DI CLAUDIA SABA
Quante cose potrebbero essere dette, oggi.
Che poco è stato fatto verso chi ha perso tutto ,
che forse qualche vita poteva essere risparmiata,
che certe tragedie potevano essere previste.
Il dolore è l’unica cosa che resta e nessuno avrebbe potuto descriverlo meglio.
“Alle 3:31 della notte del 6 aprile chissà quante persone, nella mia città, stavano dormendo. Chissà quante stavano sognando, e che cosa. Qualcuno stava poi magari facendo l’amore. Altri ancora stavano chattando oppure studiando o ancora fumando, affacciati alla finestra con le stelle negli occhi e una camomilla sul fuoco. Qualcuno stava persino morendo, quella notte.
La terra no. La terra sotto la mia città stava trattenendo il respiro, in quei 60 secondi della vita prima…
chissà se si può sentire, il rumore del silenzio, il rumore di una crepa sotterranea che da il via all’inferno. Chissà se si può sentire, il rumore dell’attesa finita.
E poi un click.
L’orologio in piazza Duomo segna le 3:32.

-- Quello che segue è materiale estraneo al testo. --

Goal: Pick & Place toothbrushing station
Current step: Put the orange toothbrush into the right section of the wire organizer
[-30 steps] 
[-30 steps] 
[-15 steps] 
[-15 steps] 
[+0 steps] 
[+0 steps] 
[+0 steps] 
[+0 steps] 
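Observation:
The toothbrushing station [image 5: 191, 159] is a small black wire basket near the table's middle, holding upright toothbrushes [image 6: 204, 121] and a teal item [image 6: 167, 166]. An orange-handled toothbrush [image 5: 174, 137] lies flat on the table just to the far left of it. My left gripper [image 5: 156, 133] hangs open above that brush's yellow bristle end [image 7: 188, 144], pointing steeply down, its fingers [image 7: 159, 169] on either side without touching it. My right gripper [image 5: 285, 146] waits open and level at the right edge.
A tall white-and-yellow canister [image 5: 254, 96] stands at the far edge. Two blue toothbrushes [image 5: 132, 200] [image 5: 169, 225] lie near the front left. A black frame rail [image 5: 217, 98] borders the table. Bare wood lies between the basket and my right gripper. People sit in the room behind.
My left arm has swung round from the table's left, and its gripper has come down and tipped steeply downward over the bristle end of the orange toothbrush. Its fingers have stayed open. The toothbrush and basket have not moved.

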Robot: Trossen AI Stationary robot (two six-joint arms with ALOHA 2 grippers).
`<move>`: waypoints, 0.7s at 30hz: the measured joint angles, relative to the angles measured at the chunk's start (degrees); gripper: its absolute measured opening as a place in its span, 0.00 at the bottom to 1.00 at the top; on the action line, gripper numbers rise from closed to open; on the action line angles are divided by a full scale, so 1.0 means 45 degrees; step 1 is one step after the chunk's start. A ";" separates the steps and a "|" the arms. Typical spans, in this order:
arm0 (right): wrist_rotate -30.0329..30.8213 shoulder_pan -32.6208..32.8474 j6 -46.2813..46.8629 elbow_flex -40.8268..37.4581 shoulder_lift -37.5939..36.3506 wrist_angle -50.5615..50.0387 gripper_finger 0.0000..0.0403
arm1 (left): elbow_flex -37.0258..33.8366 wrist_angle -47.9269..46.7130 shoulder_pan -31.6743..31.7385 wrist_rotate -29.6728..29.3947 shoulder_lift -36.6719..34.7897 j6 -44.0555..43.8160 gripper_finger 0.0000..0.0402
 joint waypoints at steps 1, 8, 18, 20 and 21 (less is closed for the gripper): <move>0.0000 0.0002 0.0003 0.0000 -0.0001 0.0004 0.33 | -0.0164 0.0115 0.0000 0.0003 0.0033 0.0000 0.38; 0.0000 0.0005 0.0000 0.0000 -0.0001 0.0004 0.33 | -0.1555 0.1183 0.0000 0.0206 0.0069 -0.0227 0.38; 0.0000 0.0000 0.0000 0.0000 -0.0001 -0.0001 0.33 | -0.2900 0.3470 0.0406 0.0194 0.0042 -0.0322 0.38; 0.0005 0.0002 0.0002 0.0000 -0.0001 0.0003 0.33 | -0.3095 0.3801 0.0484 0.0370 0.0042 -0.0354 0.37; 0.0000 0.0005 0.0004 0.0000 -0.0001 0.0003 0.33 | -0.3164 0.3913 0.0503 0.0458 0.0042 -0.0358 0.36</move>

E tutto ha inizio. In pochi secondi, infiniti..
Uno
Due
Tre
Quattro
Cinque
Sei
Sette
Otto
Nove
Dieci
Undici
Dodici
Tredici
Quattordici
Quindici
Sedici
Diciassette
Diciotto
Diciannove
Venti
Ventuno
Ventidue
Ventitré
E poi un click.
E l’orologio in piazza Duomo segna le 3:33.”
Da “Ventitré secondi, L’Aquila 6 aprile 2009”
Oggi, 6 Aprile 2021.
Quei ventitré secondi,
pesano ancora.
Sono tutti lì, tra le macerie mai raccolte.